Magali wants to leave the wedding, but her son takes the car, so she is dependent on getting a ride home. Isabelle and Gerald, not knowing that Magali had seen them hugging, offer a ride to her. On the ride home, Magali gets into an argument with the confused Gerald, who is forced to drop her off at a remote train station near Orange.

After waiting for hours, Magali gives up on the train and takes a taxi back to the wedding-hoping her son has returned the car.

Gerald also has returned to the wedding, which is near ending, to complain and tell Isabelle about the incident with Magali.

As the two converge on Isabelle, the plot is revealed and Isabelle says that the presumption of the affair with Gerald was impossible as she loves her husband. Magali and Gerald begin to laugh and decide to make another try, without all the confusing deception, at her Fall harvest party later in the month.

==Cast==
- Béatrice Romand as Magali
- Marie Rivière as Isabelle
- Didier Sandre as Étienne
- Alain Libolt as Gérald
- Alexia Portal as Rosine
- Stéphane Darmon as Léo
- Aurélia Alcaïs as Émilia

==Themes==
Autumn is traditionally the time to harvest wine grapes as the cooling begins. The grapes are mature and have the correct balance of sugar for fermentation. Thematically also representative of advancing age, where middle-aged adults are approaching the second half of their lives with a balance of romanticism, pragmatism and ambition. Rohmer uses Rosine's ambitious and naïve assumptions and compares it to the older Isabelle's practicality and softer approach to find the right person for Magali.

==Reception==
Sight & Sound called it a "beautiful, witty and serene film" which "never falls into the talking-heads trap. Encounters in cars, cafés, gardens and restaurants are visually dramatised, allowing the characters' philosophies (the action of the film, as it were) to be expressed dynamically. And this literary emphasis on language, something of a cliché with Rohmer, and the simplicity of the mise en scène rest on tight plotting in the tradition of Rohmer's master, Hitchcock."

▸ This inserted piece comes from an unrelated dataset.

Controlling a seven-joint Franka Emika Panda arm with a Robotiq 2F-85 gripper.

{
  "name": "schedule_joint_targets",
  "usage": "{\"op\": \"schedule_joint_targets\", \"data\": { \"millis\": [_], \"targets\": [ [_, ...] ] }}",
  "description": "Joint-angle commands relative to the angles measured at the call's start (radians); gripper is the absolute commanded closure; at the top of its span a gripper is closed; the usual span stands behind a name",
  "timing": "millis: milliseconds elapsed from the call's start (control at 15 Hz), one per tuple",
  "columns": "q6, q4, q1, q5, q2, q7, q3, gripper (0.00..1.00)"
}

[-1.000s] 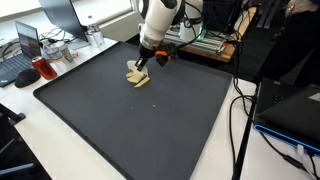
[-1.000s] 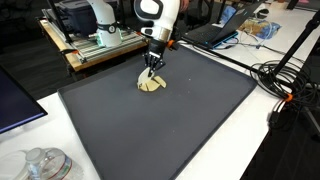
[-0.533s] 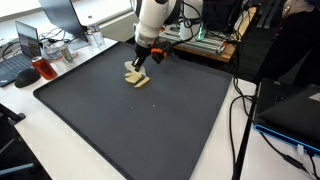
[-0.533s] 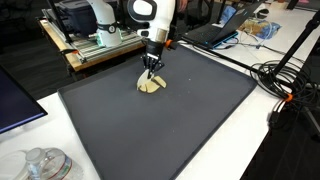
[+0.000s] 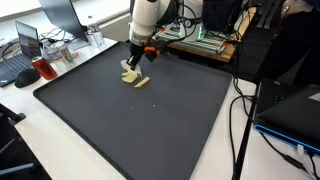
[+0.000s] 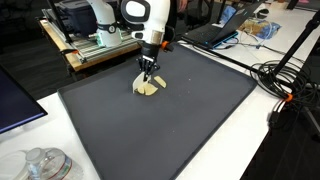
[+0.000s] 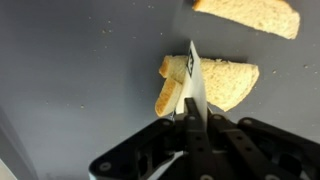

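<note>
**Ana:** Where is the hand (image 5: pixel 134 62)?

**Ben:** Over the far part of the black mat (image 5: pixel 150 125), close to the mat's far edge and well away from its near edge. The mat covers most of the white bench (image 5: pixel 45 140).

**Ana:** Are the fingers apart or together?

**Ben:** Together, clamped on a thin tan slice (image 7: pixel 195 70) that looks like bread. In the wrist view it stands on edge between the two fingers, so what shows is mostly its pale narrow side.

**Ana:** Is that slice off the mat?

**Ben:** I cannot tell. In both exterior views its lower end sits right at the mat's surface, and no gap is clear.

**Ana:** What else is on the mat?

**Ben:** A flat slice (image 7: pixel 232 82) lies on the mat just beside the held one. Their outlines meet in the wrist view, but I cannot tell whether they really touch. A third slice (image 7: pixel 250 15) lies flat on the mat, apart from those two and cut off by the picture's edge.

**Ana:** And off the mat?

**Ben:** An open laptop (image 5: pixel 30 42) stands on the bench beyond a far corner of the mat.
</note>
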Motion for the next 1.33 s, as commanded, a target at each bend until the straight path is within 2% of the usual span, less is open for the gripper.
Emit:
{"op": "schedule_joint_targets", "data": {
  "millis": [0,467,667,733,1133,1267],
  "targets": [
    [0.032,0.034,-0.034,-0.011,0.067,-0.025,-0.026,0.99],
    [0.028,-0.014,-0.031,0.046,0.035,-0.126,0.027,0.99],
    [0.027,-0.048,-0.041,0.114,0.007,-0.226,0.064,0.99],
    [0.028,-0.059,-0.017,0.165,-0.003,-0.279,0.052,0.99],
    [-0.002,-0.093,0.003,0.483,-0.039,-0.571,0.082,0.99],
    [0.016,-0.105,0.025,0.536,-0.048,-0.639,0.068,0.99]
  ]
}}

Stephen Holden, in excerpts re-published after the film's New York City opening but originally written after the film's appearance as part of the 1998 New York Film Festival, called the film "as sublimely warming an experience as the autumn sun that shines benevolently on the vineyard owned by the film's central character, Magali (Beatrice Romand)"; although the film has its "labored moments" and "except for a twist here and there, you know where the story is going to go", the film nevertheless "evokes such a sensuous atmosphere — bird song, wind and light and shadow that delineate the season and time of day with an astonishing precision — that you are all but transported into Magali's fields, where this year's grapes promise to yield an especially fine vintage."

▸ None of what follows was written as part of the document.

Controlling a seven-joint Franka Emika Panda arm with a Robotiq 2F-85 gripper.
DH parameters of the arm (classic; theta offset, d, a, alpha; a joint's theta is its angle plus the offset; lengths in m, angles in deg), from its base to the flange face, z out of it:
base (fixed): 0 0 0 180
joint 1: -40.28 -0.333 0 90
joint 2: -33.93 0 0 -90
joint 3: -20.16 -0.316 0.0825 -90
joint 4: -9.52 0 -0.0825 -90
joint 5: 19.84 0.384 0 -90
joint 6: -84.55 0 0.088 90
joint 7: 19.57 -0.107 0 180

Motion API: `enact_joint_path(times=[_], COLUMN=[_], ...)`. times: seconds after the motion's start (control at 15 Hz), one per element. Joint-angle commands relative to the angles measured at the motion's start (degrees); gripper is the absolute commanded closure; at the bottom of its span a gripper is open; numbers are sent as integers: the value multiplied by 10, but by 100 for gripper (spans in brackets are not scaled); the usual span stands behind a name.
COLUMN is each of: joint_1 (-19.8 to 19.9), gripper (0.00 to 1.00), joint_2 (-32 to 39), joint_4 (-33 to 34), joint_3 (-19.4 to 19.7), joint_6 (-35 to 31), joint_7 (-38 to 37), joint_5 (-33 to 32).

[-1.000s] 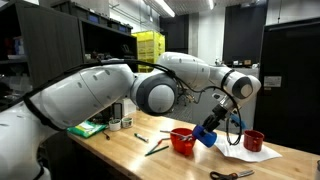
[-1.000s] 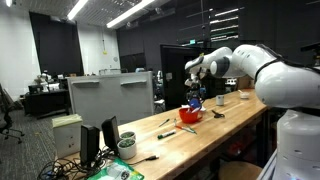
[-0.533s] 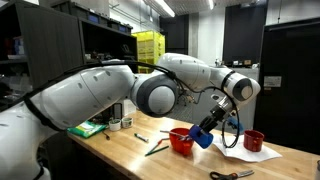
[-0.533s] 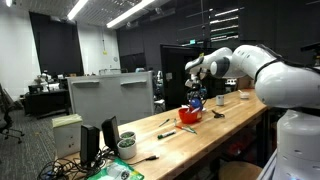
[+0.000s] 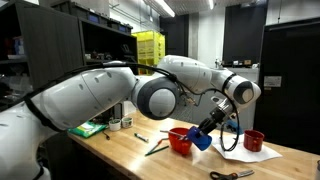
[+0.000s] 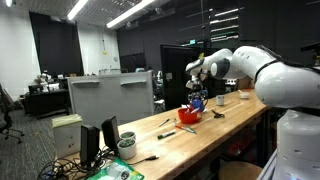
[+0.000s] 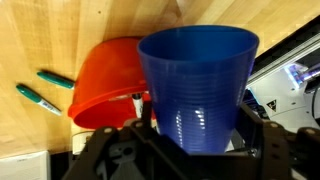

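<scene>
Your gripper has a firm hold on a blue cup. The jaws stand wide, one on each side of the cup's ribbed wall. The wrist view shows it best: the blue cup fills the middle of the frame between the dark fingers, gripped low on its body, with its open mouth pointing away from the wrist.

In an exterior view, the cup hangs tilted above the wooden table, just beside the right-hand rim of a red bowl. Whether cup and bowl touch cannot be told from these angles. From the wrist, the red bowl lies behind and to the left of the cup, resting on the light wood. Two green markers lie on the table a little way past it.

Seen from the far end of the bench in an exterior view, your gripper holds the cup over the red bowl, with the arm reaching in from the right.

A smaller red cup stands well apart to the right, beside a sheet of white paper. A pair of pliers lies near the table's front edge. A green box sits at the table's far left.
</scene>
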Motion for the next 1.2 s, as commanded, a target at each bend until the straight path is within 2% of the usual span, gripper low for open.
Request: enact_joint_path(times=[0.0,0.67,1.13], joint_1=[6,9,7], gripper=[46,46,46], joint_2=[23,52,69], joint_4=[33,59,76], joint_3=[-9,-12,-11], joint_6=[26,64,65], joint_7=[-10,-6,-5], joint_5=[12,20,17])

The Boston Review said "The Autumn Tale... outshines its [Tales of Four Seasons] predecessors....Throughout this film one senses that both the characters and the audience are in the hands of a great psychologist-if one knew more about the Rhône Valley, its old towns and its new factories, one would appreciate even more how Rohmer's women are suited to their local social reality, which is filmed as carefully as they are."

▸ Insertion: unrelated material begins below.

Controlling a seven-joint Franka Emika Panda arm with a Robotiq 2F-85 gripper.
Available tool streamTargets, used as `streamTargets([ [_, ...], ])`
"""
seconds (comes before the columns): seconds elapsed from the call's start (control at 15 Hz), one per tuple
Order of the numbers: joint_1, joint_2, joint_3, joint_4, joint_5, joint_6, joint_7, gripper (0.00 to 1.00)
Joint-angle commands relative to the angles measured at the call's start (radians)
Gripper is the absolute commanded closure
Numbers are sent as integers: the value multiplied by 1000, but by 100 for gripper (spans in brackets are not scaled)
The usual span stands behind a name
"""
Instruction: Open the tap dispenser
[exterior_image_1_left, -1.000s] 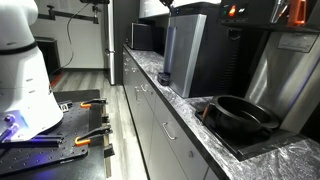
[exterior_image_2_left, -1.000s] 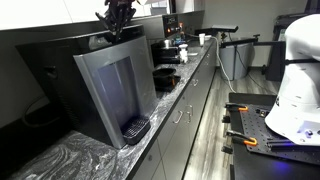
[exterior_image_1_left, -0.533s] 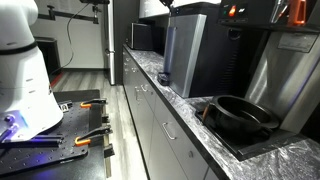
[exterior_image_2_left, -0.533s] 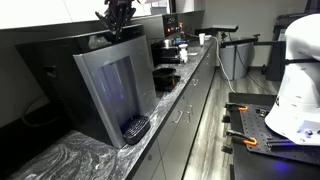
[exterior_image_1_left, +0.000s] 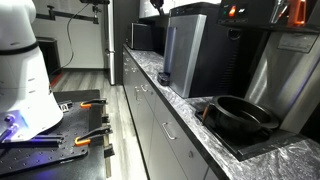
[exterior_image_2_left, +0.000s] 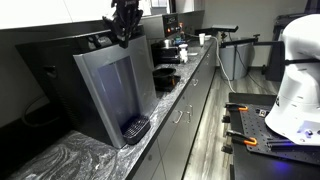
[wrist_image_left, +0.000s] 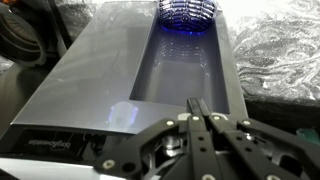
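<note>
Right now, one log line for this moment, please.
pincer: shut, empty | position: over tap dispenser top, near front | contact: cannot tell

Tap dispenser (exterior_image_2_left: 108, 88) front panel is silver-grey with a satin metal look, smooth, soft sheen in the wrist view; side walls black, glossy. Counter (exterior_image_1_left: 170, 88) has a marbled grey-black stone look, polished. Pan (exterior_image_1_left: 243, 115) toward one end of the counter is black, semi-matt, with faint shine on the rim. Cabinet fronts (exterior_image_1_left: 145, 125) under the counter's front edge are grey, smooth, matt. Gripper (wrist_image_left: 200, 103) is black, matt.
</note>
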Motion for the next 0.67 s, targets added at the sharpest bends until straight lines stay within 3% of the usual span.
streamTargets([
  [0.0,39,-65,-10,-14,63,-95,-43,100],
  [0.6,46,-114,-16,-32,115,-133,-76,100],
])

Roger Ebert gave the film four stars out of four, saying "Even though I enjoy Hollywood romantic comedies like Notting Hill, it's like they wear galoshes compared to the sly wit of a movie like Autumn Tale. They stomp squishy-footed through their clockwork plots, while Rohmer elegantly seduces us with people who have all of the alarming unpredictability of life."

==Awards==
The film won the Golden Osella ("Best Screenplay") at the 55th Venice International Film Festival. It was selected as the 1999 Best Foreign Language Film by the National Society of Film Critics.

==DVD release==
In the United Kingdom, a region 2 DVD was released by Artificial Eye, with English subtitles and an interview with the writer/director.